In a recent paper [10], M.E. Kahoui and M. Ouali have proved that over an algebraically closed field k of characteristic zero, residual coordinates in $k[X][Z_1,\dots ,Z_n]$ are one-stable coordinates. In this paper we extend their result to the case of an algebraically closed field k of arbitrary characteristic.
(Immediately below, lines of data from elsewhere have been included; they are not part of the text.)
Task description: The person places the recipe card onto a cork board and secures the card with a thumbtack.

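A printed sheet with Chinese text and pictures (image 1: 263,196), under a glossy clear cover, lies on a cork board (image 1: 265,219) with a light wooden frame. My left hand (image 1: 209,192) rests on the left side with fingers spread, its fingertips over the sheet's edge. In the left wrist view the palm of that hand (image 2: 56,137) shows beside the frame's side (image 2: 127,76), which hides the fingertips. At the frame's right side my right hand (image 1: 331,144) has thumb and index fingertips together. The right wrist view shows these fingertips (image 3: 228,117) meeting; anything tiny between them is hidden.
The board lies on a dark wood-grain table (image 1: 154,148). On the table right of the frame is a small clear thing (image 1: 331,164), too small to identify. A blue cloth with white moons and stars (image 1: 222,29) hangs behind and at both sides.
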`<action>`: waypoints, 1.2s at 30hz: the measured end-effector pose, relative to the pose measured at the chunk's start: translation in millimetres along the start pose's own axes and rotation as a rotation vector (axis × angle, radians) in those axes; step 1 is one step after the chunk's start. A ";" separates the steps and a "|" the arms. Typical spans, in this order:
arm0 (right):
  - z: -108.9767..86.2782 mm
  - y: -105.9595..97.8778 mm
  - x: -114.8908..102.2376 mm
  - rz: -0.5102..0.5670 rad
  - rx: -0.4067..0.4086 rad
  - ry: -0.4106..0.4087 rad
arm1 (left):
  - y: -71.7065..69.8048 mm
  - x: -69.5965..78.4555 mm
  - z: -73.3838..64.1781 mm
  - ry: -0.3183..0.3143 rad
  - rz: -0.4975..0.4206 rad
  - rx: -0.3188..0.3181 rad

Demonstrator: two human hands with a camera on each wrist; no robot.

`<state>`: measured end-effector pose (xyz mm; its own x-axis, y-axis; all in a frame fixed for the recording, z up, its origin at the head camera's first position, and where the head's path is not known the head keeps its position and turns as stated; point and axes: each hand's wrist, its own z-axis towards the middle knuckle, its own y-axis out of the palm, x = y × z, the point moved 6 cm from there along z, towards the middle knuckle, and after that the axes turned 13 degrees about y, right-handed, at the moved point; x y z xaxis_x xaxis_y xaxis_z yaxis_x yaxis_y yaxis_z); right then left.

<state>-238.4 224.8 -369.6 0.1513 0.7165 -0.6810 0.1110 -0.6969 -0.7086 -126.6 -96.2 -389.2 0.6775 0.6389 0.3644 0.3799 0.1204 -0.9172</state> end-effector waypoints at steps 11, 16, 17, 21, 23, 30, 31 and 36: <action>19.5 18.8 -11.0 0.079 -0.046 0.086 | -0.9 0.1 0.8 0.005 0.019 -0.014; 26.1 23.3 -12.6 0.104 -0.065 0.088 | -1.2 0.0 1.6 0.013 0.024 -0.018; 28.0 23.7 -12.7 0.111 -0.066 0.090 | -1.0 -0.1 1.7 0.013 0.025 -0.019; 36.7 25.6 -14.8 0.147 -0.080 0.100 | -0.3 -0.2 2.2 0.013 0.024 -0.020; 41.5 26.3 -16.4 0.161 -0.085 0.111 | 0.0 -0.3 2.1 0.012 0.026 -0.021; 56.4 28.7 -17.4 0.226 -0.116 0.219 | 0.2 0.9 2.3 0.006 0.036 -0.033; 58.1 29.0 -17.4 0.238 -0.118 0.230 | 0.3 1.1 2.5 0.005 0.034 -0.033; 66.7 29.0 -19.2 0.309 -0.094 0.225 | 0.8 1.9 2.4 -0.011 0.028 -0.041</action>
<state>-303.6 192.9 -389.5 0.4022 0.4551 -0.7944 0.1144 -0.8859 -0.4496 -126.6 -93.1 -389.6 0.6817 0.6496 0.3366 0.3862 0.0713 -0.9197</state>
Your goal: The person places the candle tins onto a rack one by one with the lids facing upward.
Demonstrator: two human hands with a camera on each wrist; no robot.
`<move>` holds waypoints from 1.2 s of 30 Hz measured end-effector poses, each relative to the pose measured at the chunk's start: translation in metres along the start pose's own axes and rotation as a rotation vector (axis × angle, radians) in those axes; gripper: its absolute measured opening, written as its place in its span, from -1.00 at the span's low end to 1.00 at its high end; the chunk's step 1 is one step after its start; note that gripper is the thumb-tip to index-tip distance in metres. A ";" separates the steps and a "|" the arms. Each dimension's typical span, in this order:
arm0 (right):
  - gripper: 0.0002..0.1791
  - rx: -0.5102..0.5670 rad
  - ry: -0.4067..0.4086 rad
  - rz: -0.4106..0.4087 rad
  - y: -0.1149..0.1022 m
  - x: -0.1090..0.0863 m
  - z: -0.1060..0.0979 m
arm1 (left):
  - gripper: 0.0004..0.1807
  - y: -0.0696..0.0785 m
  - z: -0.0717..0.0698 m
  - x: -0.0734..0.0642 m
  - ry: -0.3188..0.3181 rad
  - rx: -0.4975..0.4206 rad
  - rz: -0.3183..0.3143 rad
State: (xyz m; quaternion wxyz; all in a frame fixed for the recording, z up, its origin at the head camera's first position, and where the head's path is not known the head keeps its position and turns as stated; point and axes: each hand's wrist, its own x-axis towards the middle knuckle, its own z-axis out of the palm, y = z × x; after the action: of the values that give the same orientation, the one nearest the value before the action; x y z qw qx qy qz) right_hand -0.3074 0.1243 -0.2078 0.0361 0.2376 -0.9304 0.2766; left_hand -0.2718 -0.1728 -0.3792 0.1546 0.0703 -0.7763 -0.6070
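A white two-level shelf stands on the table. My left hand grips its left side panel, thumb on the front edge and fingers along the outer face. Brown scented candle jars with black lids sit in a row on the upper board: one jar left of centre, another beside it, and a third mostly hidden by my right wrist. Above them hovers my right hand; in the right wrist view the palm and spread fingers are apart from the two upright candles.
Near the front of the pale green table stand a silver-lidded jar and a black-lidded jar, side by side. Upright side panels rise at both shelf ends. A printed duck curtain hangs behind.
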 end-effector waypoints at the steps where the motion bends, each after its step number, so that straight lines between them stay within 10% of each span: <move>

In fact, we show that the result holds when $k[X]$ is replaced by any one-dimensional seminormal domain R which is affine over an algebraically closed field k. For our proof, we extend a result of S. Maubach in [11] giving a criterion for a polynomial of the form $a(X)W+P(X,Z_1,\dots ,Z_n)$ to be a coordinate in $k[X][Z_1,\dots ,Z_n,W]$. Kahoui and Ouali had also shown that over a Noetherian d-dimensional ring R containing $\mathbb{Q}$ any residual coordinate in $R[Z_1,\dots ,Z_n]$ is an r-stable coordinate, where $r=(2^d-1)n$. We will give a sharper bound for r when R is affine over an algebraically closed field of characteristic zero.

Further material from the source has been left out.